■ THE TASK ■
Within the lines below, find those that hold the string "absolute" and copy each one.

■ DATA PROVIDED ■
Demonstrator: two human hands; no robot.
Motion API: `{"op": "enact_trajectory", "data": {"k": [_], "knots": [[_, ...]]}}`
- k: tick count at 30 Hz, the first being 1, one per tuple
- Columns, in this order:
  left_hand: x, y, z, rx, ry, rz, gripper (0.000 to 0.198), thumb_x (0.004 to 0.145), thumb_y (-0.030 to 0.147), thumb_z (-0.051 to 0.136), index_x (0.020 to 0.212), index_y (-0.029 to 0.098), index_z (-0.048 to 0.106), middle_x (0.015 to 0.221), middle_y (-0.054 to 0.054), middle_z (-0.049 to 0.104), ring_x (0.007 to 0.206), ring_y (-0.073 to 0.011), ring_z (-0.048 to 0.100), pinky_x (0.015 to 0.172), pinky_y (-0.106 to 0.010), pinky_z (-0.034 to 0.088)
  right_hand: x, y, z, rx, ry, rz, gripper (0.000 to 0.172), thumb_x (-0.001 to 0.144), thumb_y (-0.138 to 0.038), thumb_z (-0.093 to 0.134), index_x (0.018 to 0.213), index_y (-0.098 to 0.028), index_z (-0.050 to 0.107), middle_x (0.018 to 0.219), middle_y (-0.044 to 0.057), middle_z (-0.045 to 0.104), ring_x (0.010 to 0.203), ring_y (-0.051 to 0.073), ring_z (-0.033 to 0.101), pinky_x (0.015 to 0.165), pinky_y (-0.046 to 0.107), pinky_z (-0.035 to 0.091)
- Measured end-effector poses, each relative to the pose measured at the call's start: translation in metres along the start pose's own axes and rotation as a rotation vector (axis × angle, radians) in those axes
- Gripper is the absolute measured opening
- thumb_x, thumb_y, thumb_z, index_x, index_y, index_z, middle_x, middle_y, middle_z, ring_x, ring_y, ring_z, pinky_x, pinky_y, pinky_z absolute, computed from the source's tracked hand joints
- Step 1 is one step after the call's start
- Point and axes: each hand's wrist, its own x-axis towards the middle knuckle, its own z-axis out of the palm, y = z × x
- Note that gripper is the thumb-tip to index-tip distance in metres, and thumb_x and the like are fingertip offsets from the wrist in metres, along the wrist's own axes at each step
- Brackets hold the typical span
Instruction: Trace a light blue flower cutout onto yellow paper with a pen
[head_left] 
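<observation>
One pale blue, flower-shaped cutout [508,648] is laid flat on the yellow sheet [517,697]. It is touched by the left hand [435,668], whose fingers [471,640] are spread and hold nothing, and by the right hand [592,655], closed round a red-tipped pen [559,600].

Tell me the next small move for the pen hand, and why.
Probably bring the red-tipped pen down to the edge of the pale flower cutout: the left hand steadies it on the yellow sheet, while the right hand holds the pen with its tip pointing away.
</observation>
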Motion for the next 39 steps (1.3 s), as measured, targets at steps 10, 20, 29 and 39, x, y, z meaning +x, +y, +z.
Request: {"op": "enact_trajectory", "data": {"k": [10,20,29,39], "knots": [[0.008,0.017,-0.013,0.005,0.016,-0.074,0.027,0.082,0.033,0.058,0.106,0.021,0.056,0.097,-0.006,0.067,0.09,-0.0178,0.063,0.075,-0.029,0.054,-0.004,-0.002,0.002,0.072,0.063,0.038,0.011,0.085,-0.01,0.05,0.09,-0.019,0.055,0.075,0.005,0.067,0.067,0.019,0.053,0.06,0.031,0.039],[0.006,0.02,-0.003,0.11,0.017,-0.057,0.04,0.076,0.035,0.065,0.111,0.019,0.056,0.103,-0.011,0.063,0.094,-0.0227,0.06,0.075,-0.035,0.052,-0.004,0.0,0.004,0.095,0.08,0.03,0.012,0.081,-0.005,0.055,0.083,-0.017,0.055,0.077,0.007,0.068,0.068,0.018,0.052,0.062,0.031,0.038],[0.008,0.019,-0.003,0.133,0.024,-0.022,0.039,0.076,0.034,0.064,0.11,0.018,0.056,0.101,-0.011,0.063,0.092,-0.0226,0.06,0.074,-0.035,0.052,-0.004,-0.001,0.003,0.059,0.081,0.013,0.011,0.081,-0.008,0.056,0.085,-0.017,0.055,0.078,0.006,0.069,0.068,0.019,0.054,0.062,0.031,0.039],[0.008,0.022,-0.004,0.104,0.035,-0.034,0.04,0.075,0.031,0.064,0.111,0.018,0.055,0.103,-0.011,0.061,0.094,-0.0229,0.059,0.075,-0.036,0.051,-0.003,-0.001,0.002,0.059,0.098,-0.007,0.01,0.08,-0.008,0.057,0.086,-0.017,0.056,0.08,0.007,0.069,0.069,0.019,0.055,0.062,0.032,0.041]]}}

■ OUTPUT FOR THIS EXERCISE ■
- Gripper is the absolute measured opening
- thumb_x, thumb_y, thumb_z, index_x, index_y, index_z, middle_x, middle_y, middle_z, ring_x, ring_y, ring_z, pinky_x, pinky_y, pinky_z absolute, computed from the source's tracked hand joints

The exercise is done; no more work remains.